禁断の話題

かつて、松村智広(まつむらさとひろ)という人が雑誌『解放教育』で「だまってられへん」という連載をしておられました。その中で「禁断の話題」をされて、大笑いしながら深くうなづいたことを、今日、ふと思い出しました。
「禁断の話題」とは「講師謝礼」のことです。
世間では「お金をもらうのはきたない」みたいな価値観がある一方「人権は大切だからお金とはそぐわない」みたいな価値観もあるような気がします。その結果「お金を出したら悪いんじゃないか」とか、逆に「お金なんてなくてもしゃべります」なんていう話が出てきます。
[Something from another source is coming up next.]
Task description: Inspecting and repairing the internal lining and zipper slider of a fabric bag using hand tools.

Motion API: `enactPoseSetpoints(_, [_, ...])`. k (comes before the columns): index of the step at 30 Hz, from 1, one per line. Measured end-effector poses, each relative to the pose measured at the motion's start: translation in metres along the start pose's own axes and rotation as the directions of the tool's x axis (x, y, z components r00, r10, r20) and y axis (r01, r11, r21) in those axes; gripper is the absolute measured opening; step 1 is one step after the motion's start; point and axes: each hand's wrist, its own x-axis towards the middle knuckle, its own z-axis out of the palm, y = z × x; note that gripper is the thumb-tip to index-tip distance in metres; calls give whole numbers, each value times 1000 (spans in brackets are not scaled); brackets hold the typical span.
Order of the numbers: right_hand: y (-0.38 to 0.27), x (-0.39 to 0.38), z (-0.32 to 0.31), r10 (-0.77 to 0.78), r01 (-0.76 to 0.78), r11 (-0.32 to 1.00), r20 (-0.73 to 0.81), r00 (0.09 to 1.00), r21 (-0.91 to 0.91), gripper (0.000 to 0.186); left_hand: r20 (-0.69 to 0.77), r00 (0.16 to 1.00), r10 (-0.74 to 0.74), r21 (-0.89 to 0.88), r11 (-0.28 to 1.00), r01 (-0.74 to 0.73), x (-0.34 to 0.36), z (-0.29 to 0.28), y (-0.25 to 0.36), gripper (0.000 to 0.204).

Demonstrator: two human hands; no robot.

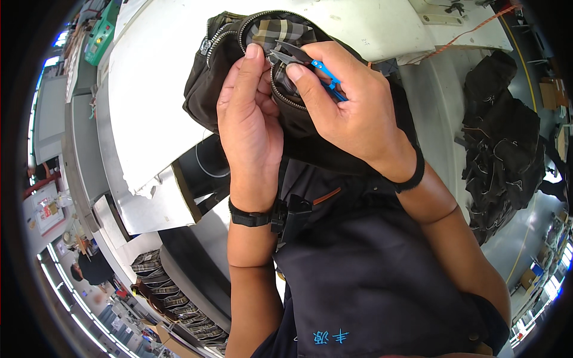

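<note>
A dark brown zipped bag (pixel 206 89) with a plaid lining (pixel 280 30) is held up over a white table (pixel 149 89). My left hand (pixel 248 113) pinches the bag's zipper edge with thumb and fingers. My right hand (pixel 352 113) holds small blue-handled thread snips (pixel 313 67), their metal tips pointing at the zipper opening beside my left thumb. Both wrists carry black bands.
A pile of dark bags (pixel 504 149) lies at the right on a grey surface. Plaid fabric pieces (pixel 173 298) are stacked at the lower left. A green box (pixel 101 33) stands at the far left, and an orange cord (pixel 471 30) runs across the top right. Another person (pixel 89 268) stands far lower left.
</note>
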Motion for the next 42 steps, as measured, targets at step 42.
enactPoseSetpoints(42, [-1, 1, -13, 233, -260, 955, 179, 956, 143, 18, -24, 996, -89, -57, 995, 87, 1, -1, 2, 21])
人権以外、例えばスポーツ選手の「ありがたい話」あたりになると「大切なことだからお金をつぎ込む」とか「大切なことだからこそ正当な対価としてお金をもらう」となる。
いったいなんなんだ?と思いますね。

わたしが誰かに講師依頼をするときは、原則的には依頼時点で謝礼の金額を明示します。「もうしわけありませんが、これだけしか出せません。来ていただけますか?」です。そして、相手に判断してもらう。だって、講演の依頼は契約なんですよね。だから、引き受けるかどうかの最初の時点でこれを言わないといかんと思うのです。引き受けるかどうかの大切な要素のうちのひとつですから。
でも、これを言わない人が圧倒的に多い。
その時、考えるわけです。「それなりの金額を出せる自信があるから言わないのか?それともお金がなくて、それを言おうかどうしようか迷っているから言わないのか?」。これは、精神衛生上悪いです。
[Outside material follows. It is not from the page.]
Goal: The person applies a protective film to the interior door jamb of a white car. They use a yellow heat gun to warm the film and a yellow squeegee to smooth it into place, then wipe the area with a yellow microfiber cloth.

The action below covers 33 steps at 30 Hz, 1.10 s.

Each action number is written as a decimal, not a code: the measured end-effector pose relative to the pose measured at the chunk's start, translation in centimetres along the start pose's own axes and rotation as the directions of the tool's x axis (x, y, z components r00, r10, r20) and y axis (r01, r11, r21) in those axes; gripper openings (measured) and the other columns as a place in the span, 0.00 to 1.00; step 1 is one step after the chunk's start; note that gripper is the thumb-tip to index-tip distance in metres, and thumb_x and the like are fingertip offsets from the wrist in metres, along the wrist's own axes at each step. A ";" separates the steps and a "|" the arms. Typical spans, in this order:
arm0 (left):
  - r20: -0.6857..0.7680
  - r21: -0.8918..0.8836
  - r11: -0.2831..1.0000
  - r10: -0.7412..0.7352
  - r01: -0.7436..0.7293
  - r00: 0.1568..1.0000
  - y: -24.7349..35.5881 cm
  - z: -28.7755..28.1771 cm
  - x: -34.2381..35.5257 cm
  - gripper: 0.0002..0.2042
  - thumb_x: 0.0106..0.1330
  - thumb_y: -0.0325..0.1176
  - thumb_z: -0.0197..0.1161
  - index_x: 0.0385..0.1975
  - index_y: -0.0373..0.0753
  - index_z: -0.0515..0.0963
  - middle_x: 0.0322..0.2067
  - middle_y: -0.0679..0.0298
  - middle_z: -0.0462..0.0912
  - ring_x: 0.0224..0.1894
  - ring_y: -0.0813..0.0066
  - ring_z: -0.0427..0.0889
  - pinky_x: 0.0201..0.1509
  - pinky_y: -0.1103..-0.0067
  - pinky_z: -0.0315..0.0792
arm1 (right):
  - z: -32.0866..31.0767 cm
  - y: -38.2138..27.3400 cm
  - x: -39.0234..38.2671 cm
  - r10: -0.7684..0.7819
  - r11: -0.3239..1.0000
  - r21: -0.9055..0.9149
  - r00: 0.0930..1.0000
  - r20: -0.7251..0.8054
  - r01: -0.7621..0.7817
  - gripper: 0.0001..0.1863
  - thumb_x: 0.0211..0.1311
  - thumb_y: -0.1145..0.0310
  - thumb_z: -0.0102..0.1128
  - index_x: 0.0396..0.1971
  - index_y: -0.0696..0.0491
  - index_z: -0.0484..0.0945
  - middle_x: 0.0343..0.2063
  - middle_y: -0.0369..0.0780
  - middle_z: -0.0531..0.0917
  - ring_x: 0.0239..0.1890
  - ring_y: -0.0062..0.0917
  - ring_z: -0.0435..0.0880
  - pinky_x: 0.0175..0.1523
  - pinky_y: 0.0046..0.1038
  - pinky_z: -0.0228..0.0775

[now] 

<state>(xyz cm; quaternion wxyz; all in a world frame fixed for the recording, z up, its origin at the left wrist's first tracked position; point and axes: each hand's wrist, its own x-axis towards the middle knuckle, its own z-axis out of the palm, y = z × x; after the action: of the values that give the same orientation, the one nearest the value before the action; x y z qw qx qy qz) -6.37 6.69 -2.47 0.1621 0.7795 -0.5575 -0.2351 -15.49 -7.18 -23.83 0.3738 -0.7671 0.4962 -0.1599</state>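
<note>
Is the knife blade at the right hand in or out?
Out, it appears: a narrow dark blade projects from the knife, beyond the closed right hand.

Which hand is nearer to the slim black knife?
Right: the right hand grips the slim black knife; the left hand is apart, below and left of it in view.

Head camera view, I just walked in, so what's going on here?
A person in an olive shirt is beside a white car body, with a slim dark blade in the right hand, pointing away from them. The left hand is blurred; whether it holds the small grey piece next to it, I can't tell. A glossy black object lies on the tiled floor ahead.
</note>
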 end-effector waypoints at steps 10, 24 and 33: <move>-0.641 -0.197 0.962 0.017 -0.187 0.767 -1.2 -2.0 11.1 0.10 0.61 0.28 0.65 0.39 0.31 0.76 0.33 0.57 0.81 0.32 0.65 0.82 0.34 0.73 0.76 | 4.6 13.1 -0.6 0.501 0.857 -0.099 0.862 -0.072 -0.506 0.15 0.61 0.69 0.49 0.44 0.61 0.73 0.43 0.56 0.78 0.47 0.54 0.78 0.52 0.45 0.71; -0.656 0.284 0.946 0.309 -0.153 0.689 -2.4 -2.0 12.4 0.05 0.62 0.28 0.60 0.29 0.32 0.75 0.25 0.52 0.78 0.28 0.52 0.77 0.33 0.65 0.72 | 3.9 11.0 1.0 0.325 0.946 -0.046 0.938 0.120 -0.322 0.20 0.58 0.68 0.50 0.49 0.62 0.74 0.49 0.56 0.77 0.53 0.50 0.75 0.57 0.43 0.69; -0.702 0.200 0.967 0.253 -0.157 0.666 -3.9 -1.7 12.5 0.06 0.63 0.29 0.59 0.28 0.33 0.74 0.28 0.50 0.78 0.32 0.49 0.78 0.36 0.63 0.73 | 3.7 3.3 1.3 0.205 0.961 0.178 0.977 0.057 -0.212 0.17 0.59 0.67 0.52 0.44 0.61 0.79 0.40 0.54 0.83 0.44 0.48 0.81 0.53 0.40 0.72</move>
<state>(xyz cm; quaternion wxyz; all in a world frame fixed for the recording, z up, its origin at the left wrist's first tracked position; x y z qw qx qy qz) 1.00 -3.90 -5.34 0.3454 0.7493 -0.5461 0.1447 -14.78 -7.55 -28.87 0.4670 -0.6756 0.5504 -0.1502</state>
たぶん講演をする人って、お金もだけど、講演依頼をしてきた人の真剣さとか、そんなのも含めて依頼を受けるかどうするか考えてると思います。逆に言うなら謝礼の確保も真剣さの中に入っています。でも、いかんともしがたいところもある。それはよくわかります。
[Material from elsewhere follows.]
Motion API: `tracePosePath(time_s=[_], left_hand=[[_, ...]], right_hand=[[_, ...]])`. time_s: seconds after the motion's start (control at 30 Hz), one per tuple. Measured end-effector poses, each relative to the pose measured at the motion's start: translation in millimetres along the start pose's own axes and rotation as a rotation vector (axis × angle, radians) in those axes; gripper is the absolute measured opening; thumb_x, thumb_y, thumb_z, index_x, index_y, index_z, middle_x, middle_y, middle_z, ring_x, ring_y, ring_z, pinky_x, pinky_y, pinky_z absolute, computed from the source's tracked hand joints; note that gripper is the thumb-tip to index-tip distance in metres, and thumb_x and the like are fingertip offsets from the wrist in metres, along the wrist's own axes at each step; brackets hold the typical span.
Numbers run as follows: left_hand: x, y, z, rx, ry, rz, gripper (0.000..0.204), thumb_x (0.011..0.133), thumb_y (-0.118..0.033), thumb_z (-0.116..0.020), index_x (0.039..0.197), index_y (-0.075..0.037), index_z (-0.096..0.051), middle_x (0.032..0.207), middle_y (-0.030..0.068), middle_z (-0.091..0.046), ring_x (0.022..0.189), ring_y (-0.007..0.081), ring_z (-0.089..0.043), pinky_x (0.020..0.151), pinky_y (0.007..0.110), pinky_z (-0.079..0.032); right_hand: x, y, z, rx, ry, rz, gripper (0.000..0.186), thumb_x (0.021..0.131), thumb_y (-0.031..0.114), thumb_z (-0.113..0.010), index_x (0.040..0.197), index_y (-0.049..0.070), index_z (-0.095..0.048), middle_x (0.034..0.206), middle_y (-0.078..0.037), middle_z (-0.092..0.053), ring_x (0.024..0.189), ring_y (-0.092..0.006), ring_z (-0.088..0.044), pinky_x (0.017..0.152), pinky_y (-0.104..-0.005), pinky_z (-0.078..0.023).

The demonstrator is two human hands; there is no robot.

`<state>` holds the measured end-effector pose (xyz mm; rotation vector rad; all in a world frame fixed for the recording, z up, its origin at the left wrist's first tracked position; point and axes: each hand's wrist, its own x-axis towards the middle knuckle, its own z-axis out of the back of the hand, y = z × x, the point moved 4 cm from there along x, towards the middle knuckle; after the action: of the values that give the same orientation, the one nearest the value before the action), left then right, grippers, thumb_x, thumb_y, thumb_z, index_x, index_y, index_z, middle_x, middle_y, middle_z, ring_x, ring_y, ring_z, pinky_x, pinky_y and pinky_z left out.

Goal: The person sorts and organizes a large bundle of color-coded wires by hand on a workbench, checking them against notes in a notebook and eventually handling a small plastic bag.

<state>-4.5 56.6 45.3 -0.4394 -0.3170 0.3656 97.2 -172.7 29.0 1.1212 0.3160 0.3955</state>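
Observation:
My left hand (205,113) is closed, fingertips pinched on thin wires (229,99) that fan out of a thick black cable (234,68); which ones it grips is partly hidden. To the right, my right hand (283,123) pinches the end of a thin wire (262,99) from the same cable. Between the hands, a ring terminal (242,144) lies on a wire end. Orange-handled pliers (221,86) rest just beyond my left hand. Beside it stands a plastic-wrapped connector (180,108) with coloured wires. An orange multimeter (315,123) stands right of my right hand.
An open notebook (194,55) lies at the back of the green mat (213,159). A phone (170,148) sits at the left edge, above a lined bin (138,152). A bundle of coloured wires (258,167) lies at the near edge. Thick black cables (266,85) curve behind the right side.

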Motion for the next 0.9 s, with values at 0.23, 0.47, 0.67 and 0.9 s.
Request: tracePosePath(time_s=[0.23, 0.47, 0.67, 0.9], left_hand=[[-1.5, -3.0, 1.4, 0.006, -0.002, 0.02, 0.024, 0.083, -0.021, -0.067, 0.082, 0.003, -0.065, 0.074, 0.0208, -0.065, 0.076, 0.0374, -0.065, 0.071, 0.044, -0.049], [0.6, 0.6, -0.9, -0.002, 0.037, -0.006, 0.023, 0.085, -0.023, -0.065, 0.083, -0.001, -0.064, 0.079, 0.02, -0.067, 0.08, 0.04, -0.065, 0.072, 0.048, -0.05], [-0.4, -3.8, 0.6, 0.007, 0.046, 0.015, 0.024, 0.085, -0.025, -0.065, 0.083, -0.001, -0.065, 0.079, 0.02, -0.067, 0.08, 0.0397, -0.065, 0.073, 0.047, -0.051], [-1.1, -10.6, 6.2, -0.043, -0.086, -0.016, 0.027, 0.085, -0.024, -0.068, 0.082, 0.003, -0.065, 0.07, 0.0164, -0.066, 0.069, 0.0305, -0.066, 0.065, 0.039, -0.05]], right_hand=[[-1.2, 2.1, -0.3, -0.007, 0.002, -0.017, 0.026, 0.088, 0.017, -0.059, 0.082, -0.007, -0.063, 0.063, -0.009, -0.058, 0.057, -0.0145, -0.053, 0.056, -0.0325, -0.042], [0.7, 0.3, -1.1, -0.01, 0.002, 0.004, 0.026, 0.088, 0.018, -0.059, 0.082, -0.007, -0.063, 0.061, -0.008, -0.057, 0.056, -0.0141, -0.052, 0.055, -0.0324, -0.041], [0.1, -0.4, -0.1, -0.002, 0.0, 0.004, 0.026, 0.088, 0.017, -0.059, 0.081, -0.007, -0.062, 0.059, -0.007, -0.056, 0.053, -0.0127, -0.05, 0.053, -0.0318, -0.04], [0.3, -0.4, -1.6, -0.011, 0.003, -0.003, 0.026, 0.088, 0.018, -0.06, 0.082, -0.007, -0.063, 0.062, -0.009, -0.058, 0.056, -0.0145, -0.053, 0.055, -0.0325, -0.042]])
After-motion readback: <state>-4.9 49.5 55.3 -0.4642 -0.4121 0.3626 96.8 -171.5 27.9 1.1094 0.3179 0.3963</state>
そんなこんなをトータルして引き受けるかどうかを決めてるんだと思います。

あとですね。
「安い謝礼で講演する」って行為は、講師謝礼の相場を下げてしまうんですよね。現在、公費で出せる謝礼の金額はある程度の相場があります。「それでいいですよ」ってなると、それが相場になってしまう。これはデフレを招きます。これ、よくないと思うんですけどね。

まぁ、そんなこんなを、ふと考えた夜でした。
まぁ、松村さんとは違い、こんなところを読んでる人はほとんどいないから書けるヘタレなんですけどね(笑)。